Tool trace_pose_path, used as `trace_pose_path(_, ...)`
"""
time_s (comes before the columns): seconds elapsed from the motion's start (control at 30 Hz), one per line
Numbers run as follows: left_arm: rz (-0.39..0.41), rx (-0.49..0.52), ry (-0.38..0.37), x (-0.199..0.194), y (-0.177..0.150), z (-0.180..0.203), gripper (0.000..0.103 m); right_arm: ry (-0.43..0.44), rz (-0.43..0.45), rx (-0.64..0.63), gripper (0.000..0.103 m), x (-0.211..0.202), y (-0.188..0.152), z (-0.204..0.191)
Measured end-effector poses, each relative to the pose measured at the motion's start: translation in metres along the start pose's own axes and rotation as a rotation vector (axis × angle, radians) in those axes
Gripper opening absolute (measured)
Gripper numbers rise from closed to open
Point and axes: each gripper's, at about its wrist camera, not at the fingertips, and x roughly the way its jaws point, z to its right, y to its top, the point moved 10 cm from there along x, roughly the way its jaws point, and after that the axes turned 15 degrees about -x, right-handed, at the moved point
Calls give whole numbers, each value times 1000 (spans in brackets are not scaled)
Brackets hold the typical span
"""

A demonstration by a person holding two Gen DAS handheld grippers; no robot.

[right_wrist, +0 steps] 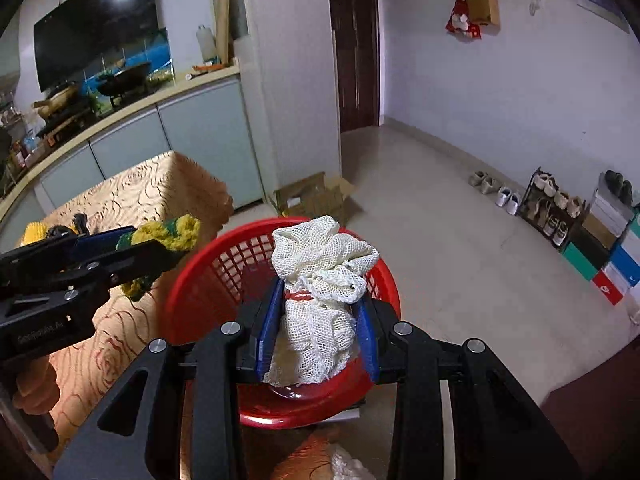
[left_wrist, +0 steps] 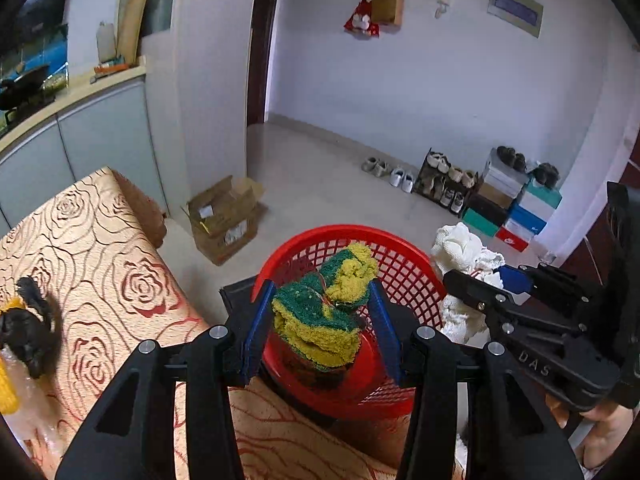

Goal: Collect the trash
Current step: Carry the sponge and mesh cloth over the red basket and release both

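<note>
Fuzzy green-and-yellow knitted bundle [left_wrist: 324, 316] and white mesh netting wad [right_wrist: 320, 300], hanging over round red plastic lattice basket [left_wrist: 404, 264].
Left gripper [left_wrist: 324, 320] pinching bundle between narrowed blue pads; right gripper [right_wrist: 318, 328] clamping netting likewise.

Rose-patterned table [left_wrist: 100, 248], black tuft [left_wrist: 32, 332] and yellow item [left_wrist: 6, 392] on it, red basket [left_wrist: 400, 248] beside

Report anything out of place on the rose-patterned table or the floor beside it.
A dark fuzzy clump lies loose on the rose-patterned tablecloth, beside something yellow at the frame edge. On the floor, a brown cardboard box sits with flaps hanging open. Nothing looks spilled.
</note>
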Motion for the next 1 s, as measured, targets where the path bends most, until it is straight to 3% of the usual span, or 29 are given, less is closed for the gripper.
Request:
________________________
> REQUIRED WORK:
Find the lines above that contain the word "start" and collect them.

> FINAL ANSWER:
time_s (comes before the columns): seconds elapsed from the motion's start (control at 30 Hz), one per line
Measured end-effector poses, each relative to the pose measured at the motion's start: translation in metres along the start pose's own axes and rotation as a rotation vector (axis × angle, radians) in those axes

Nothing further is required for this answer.